In this paper, we describe a 3.8-kb molecular construct that we have used to disrupt yeast genes. The construct consists of a functional yeast URA3 gene flanked by 1.1-kb direct repeats of a bacterial sequence. It is straightforward to insert the 3.8-kb segment into a cloned target gene of interest and then introduce the resulting disruption into the yeast genome by integrative transformation. An appropriate DNA fragment containing the disruption plus flanking homology can be obtained by restriction enzyme digestion. After introducing such fragments into yeast by transformation, stable integrants can be isolated by selection for Ura+. The important feature of this construct that makes it especially useful is that recombination between the flanking direct repeats occurs at a high frequency (10-4) in vegetatively grown cultures. After excision, only one copy of the repeat sequence remains behind. Thus in the resulting strain, the Ura+ selection can be used again, either to disrupt a second gene in similar fashion or for another purpose.

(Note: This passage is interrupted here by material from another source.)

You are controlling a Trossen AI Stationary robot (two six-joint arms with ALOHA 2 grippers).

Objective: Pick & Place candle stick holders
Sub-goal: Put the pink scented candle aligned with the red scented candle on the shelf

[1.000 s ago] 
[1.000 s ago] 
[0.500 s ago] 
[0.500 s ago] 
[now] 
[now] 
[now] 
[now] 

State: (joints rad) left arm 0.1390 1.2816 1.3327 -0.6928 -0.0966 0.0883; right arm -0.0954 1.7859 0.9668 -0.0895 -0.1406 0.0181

机译:在本文中,我们描述了一个用于破坏酵母基因的3.8kb分子构建体。该构建体由一个功能性酵母URA3基因组成,该基因的两侧是细菌序列的1.1 kb直接重复序列。将3.8kb的片段插入克隆的目标基因中,然后通过整合转化将产生的破坏作用引入酵母基因组中,这很简单。可以通过限制性内切酶消化获得包含破坏和侧翼同源性的合适的DNA片段。通过转化将此类片段引入酵母后,可以通过选择Ura + 分离稳定的整合子。该构建体使其特别有用的重要特征是,在营养生长的培养物中,侧翼直接重复之间的重组发生频率很高(10 -4 )。切除后,仅保留重复序列的一个副本。因此,在所得菌株中,可以再次使用Ura + 选择,以类似的方式或出于其他目的破坏第二个基因。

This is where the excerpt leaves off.